Не знаю, каким образом она успела выдать замуж и тетю, Варвару Николаевну, и даже очень хорошо, за молодого врача Андрея Павловича Савицкого, Царство ему Небесное... Много обязан я ему в моей жизни... Это был прекраснейший человек.
Андрей Павлович происходил родом из Нежина, от зажиточной семьи, полугреческой-полумалорусской. Нежин когда-то был наводнен греческими эмигрантами из Турции, впоследствии обрусевшими и забывшими даже свой язык. На красивом, энергическом лице Савицкого греческий тип выразился очень ярко, передавшись даже его дочерям. Во всех прочих отношениях он носил печать барского аристократизма и тонкой культурности. Это был человек властный, благородный, всесторонне развитый и очень образованный. Он много читал, следил за движением мысли в России и Европе, уже не говоря о его медицинской специальности, в пределах которой имел признанную репутацию выдающегося врача. Между прочим, он не забывал малорусского языка, любил Шевченко — впрочем, только как поэта, к его же запорожцам относился не лучше кровного польского хана. Как-то он обозвал запорожцев «харцизами» (разбойниками). Я ему возразил: «А почему же вы, дядя, читаете „Гайдамаков“ Шевченка?» «Что же такое, — ответил он, — я любуюсь у него художественной картиной, вслушиваюсь в музыку стиха. Но разве я могу разделять симпатии Шевченко? Запорожцы были чужды гражданственности и пропитаны буйными разбойничьими инстинктами. Их непременно нужно было уничтожить». С головы до ног Андрей Павлович был барином своего века, англоманом воронцовского типа.
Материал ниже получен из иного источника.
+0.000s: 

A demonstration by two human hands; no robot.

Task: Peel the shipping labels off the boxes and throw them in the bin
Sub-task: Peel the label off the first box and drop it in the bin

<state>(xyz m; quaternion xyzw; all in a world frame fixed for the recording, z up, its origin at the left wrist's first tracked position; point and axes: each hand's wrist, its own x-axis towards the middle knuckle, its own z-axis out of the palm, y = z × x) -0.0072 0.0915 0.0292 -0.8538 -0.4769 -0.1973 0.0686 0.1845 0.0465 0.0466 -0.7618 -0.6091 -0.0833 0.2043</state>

Он был сторонником освобождения крестьян, земских учреждений и т. п., почитывал Герцена, но всегда и во всем требовал порядка и дисциплины. Одет он был всегда с иголочки, в белоснежных воротничках и манжетах, коротко острижен, гладко выбрит, не носил ни усов, ни бороды. Изысканные манеры, всегдашняя выдержка, безукоризненно приличная речь выделяли его изо всей толпы, проносящейся теперь перед моими воспоминаниями. В семейной жизни, оставаясь при той же вежливости и приличии, он переходил немножко в деспотизм и держал свой дом в большой строгости.